Elle est collective aussi car les coûts sont supportés par tous. Sauf bien sûr par ceux qui en tirent un maximum de profit. Ainsi, dans le cadre d’une commission d’enquête parlementaire réalisée en 2018, le député Loïc Prud’homme a évalué le coût collectif de la malbouffe à 50 milliards par an. Cela représente cinq fois le budget de la PAC en France et 30 fois le coût du dispositif d’aide alimentaire. Telle est l’équation de l’absurde ! Il faut désormais frapper fort. Je le dis : il est possible de reprendre le contrôle de la production pour manger tous et manger mieux. Je propose pour cela une loi de sécurité sanitaire. Concrètement, nous avons besoin d’un ministère de la Production alimentaire avec des objectifs quantitatifs et qualitatifs.
D’abord, pour produire en France et nourrir le pays, il faut 300 000 paysans ! Pour les trouver nous devons faire une réforme agraire.
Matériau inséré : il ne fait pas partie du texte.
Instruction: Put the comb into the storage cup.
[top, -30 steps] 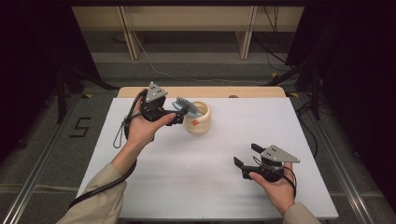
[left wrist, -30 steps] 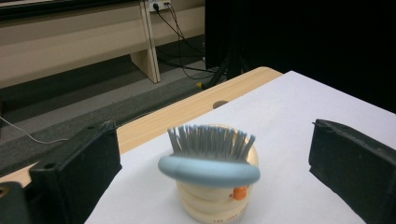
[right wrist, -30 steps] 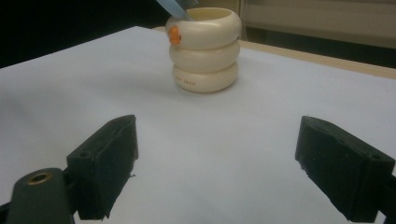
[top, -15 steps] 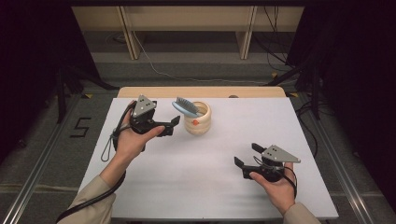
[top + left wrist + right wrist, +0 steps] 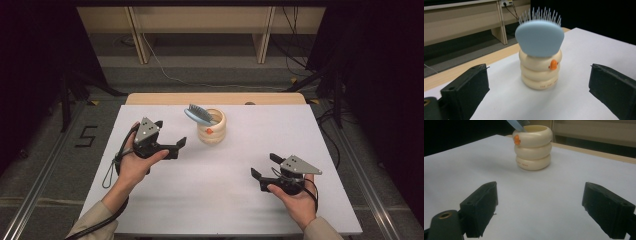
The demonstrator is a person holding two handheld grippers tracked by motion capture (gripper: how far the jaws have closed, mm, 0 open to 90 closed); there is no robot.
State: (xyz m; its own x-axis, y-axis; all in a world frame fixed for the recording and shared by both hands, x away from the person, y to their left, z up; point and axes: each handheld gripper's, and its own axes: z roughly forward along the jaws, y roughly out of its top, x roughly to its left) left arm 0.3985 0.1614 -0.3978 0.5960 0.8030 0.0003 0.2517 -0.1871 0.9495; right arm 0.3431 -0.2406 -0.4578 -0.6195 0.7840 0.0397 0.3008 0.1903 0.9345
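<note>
The blue brush (image 5: 199, 114) stands handle-down in the cream ringed cup (image 5: 212, 131), its bristled head sticking out above the rim and leaning toward the left. The cup sits on the white table (image 5: 220, 200), toward the far edge, near the middle. In the left gripper view the brush (image 5: 539, 37) and cup (image 5: 540, 72) are straight ahead, between the jaws but beyond them. The left hand-held gripper (image 5: 179, 145) hovers just left of the cup, not touching it, jaws spread wide and empty. The right hand-held gripper (image 5: 264, 167) is well apart, nearer the person and to the right, jaws likewise spread and empty, facing the cup (image 5: 533, 147).
</note>
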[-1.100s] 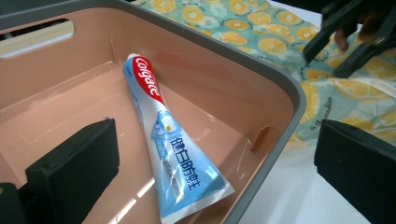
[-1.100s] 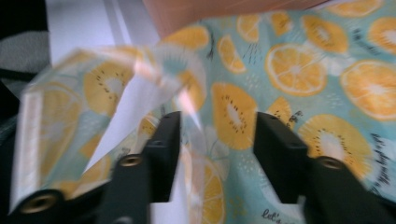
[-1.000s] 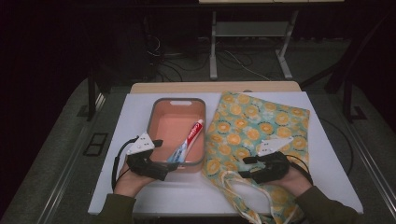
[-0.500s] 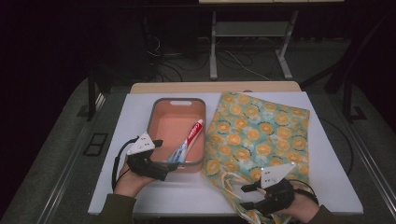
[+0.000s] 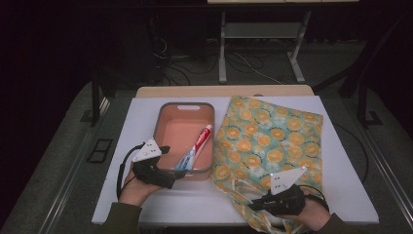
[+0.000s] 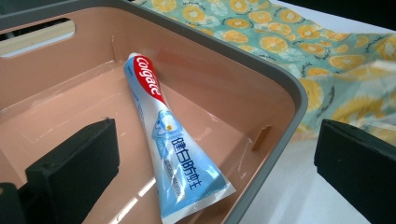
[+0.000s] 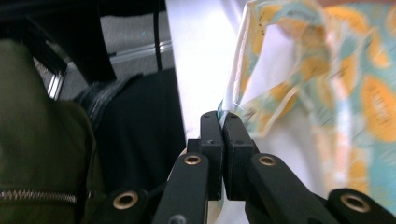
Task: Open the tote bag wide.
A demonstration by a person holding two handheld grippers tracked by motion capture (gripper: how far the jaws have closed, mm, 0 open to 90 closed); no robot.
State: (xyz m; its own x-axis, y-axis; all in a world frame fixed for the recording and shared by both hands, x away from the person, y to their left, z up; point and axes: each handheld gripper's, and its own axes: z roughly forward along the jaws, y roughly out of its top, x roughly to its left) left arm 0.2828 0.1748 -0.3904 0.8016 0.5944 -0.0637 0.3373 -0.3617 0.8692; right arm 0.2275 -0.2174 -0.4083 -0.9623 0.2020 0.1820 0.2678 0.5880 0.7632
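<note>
The pink bin point(image 5: 165, 127) sits on the white bench point(image 5: 146, 204), and everything else here is placed from that bin. Inside the bin lies a toothpaste tube point(image 5: 197, 146). It rests flat on the bottom and slants, with its red cap end toward the far side of the bin and its flat blue end at the near wall. In the left tool's own view the tube point(image 6: 170, 144) lies between the two black jaws but touches neither one.

The left tool point(image 5: 168, 165) is at the near left corner of the bin, held in the person's left hand point(image 5: 134, 187). Its jaws stand wide apart, one inside the bin and one outside the bin's grey rim point(image 6: 289, 93). It grips nothing.

Just to the right of the bin, touching its side, lies a cloth bag point(image 5: 272, 141) with orange fruit slices printed on it. The bag is spread flat on the bench. Its pale strap point(image 5: 238, 195) trails from the bag's near corner, nearer to the person than the bin.

The right tool point(image 5: 251, 205) is near that corner, to the right of the bin and closer to the person. Its jaws have just been closing, and now they are clenched tight on the edge of the bag's strap point(image 7: 229, 105). The right hand point(image 5: 311, 214) holds this tool low over the bench edge.
</note>
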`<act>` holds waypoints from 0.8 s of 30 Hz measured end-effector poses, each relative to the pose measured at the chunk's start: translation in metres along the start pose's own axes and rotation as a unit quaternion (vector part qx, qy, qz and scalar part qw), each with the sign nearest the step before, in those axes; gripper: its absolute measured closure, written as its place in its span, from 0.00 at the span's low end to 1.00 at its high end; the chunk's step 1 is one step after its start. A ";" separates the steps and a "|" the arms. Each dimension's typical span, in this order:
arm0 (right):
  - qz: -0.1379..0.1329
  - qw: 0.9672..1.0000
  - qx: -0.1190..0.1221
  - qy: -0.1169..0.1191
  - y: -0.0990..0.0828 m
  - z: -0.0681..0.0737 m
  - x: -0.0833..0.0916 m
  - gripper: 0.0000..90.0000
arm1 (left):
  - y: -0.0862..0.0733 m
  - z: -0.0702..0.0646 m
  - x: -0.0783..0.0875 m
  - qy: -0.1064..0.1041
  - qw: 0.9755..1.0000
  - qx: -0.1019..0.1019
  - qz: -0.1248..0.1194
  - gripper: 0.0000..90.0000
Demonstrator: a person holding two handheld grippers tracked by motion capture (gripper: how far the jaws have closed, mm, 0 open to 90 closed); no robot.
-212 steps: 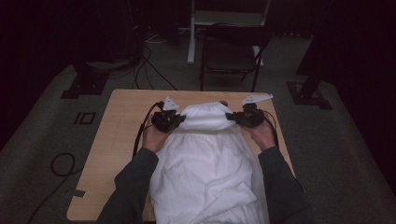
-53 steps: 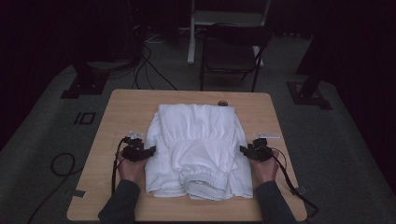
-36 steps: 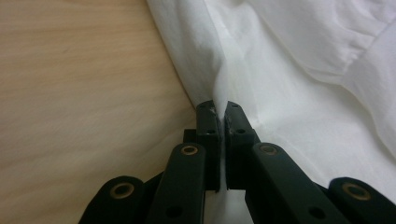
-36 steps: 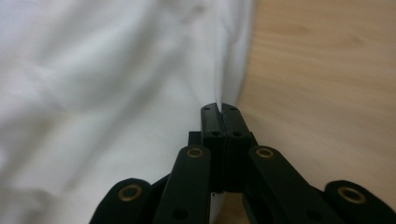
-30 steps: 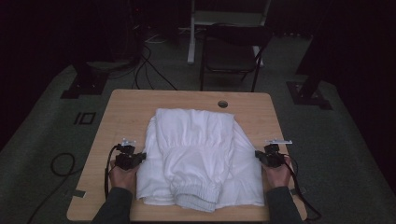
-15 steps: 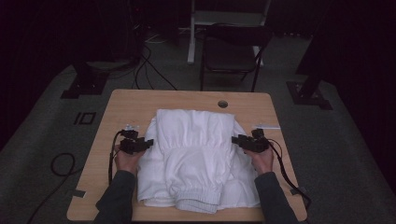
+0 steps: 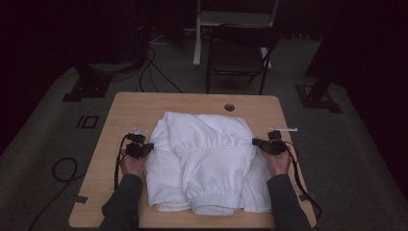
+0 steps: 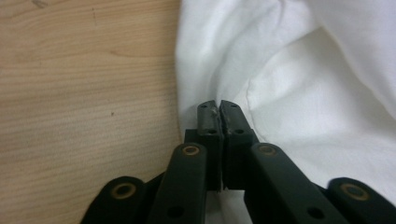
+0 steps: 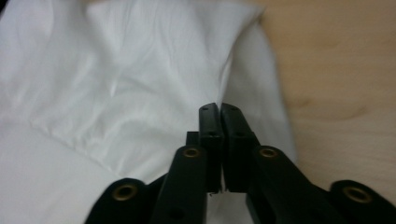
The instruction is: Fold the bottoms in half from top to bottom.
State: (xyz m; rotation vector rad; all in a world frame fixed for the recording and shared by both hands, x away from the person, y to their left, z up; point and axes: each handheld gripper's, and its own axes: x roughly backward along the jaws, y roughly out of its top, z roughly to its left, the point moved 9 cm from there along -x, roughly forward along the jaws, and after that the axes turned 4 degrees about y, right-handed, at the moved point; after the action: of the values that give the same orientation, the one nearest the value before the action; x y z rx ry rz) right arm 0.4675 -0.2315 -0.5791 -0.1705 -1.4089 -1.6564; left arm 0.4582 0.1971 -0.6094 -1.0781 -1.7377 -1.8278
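A white garment point(image 7: 207, 154) lies folded on the wooden table point(image 7: 134, 106), its elastic hem toward the near edge. My left gripper point(image 7: 150, 146) sits at the garment's left edge. In the left gripper view its jaws point(image 8: 219, 105) have just been closing and stand together, with a sliver of the garment point(image 8: 303, 93) pinched at their tips. My right gripper point(image 7: 255, 142) is at the garment's right edge. Its jaws point(image 9: 218, 107) have also been closing and are nearly together over a fold of the garment point(image 9: 116, 70), with cloth caught between them.
The table has a round hole point(image 7: 229, 107) near its far edge. Bare wood point(image 8: 84, 84) lies left of the garment and bare wood point(image 9: 341, 70) right of it. A dark chair point(image 7: 238, 53) stands beyond the table; cables point(image 7: 62, 168) trail on the floor at left.
A second ago both hands were farther out and nearer the front edge. They have moved in to the garment's two side edges, and both pairs of jaws opened and then closed on cloth.
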 end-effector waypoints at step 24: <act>0.062 0.993 -0.005 0.103 -0.044 0.052 -0.006 0.82 | -0.110 -0.094 0.085 -0.045 0.992 -0.113 0.040 0.65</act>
State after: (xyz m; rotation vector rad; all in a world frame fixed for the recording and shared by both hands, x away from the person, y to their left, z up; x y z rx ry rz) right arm 0.4172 -0.1889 -0.5967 -0.0879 -1.2115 -1.5328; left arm 0.3001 0.1416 -0.6115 -1.3178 -1.5383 -1.9897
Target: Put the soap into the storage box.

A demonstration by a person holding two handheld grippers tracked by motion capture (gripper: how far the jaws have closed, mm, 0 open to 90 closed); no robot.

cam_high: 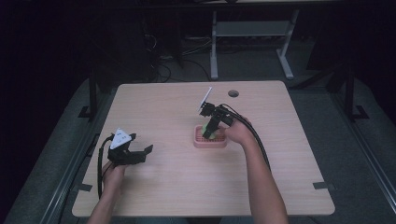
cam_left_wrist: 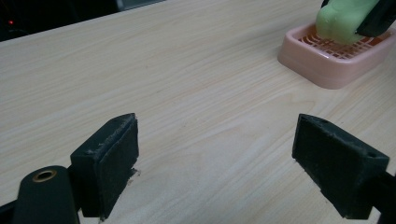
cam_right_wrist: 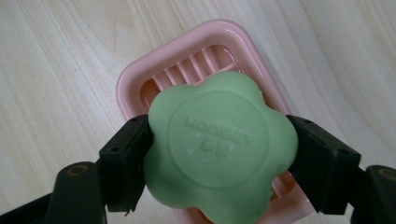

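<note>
The right gripper (cam_high: 211, 132) points down over the pink dish (cam_high: 210, 140), which sits a little right of the worktop's (cam_high: 187, 186) middle. Its two black jaws are clamped on the sides of a green soap (cam_right_wrist: 219, 147), a flower-shaped bar with raised lettering on its flat face. In the right gripper view the soap sits directly above the dish (cam_right_wrist: 140, 79), covering most of the slatted inside; the far-left rim and some ribs stay visible. From the left gripper view the soap's (cam_left_wrist: 343, 21) lower edge is just at the ribbed floor of the dish (cam_left_wrist: 322, 65); whether it touches cannot be told. The right hand (cam_high: 238, 133) grips the tool from the right, its cable running back along the forearm.

The left gripper (cam_high: 140, 154) rests low over the near left part of the worktop, well apart from the dish, held by the left hand (cam_high: 114, 175). Its jaws stand wide, with bare wood (cam_left_wrist: 210, 140) between the pads and nothing in them. They point toward the dish, which lies to the far right in that gripper's view.

A round hole (cam_high: 233, 93) is set in the worktop near its far edge.
</note>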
Il s’agit de réserver des surfaces prises aux grandes exploitations à de jeunes agriculteurs pour qu’ils s’installent. Nous interdirons les fermes-usines et donnerons la priorité aux culture vivrières. Il faut aussi aider ceux pris en étau par l’agro-industrie. Pour cela, je propose de geler les dettes des paysans qui passent au 100% bio.
Manger mieux et tous c’est possible tout de suite. Nous avons déjà fait plusieurs propositions de sécurité alimentaire : interdire les produits les plus dangereux tels le glyphosate et les néonicotinoïdes, mettre un terme au modèle des fermes-usines, interdire la publicité alimentaire à destination des enfants, limiter les additifs à ceux utilisés en agriculture biologique mais aussi rationner le sucre et le sel dans l’alimentation selon les recommandations de l’Organisation Mondiale de la Santé. Les macronistes les ont toutes rejetées.
Pour garantir l’accès de tous à l’alimentation, des mesures urgentes sont également nécessaires. Je propose pour cela cinq fruits et légumes à petit prix bloqués. Bien sûr, il faut aussi garantir un prix suffisant aux paysans et empêcher les marges indues de la grande distribution. Pour cela, une solution existe : l’encadrement des prix par un coefficient multiplicateur. Enfin, la cantine scolaire est un outil formidable pour garantir l’accès des plus jeunes à la nourriture. Viser 100% bio et apprendre à manger moins de protéines animales sont des objectifs d’intérêt général.
On ne va pas passer la campagne à parler sécurité et immigration. C’est la vie quotidienne qu’il faut poser sur la table. Et faire table rase de tout ce qui produit l’insécurité alimentaire. Une election aussi centrale que la présidentielle ne doit pas être gâchée. Il faut faire les grand choix.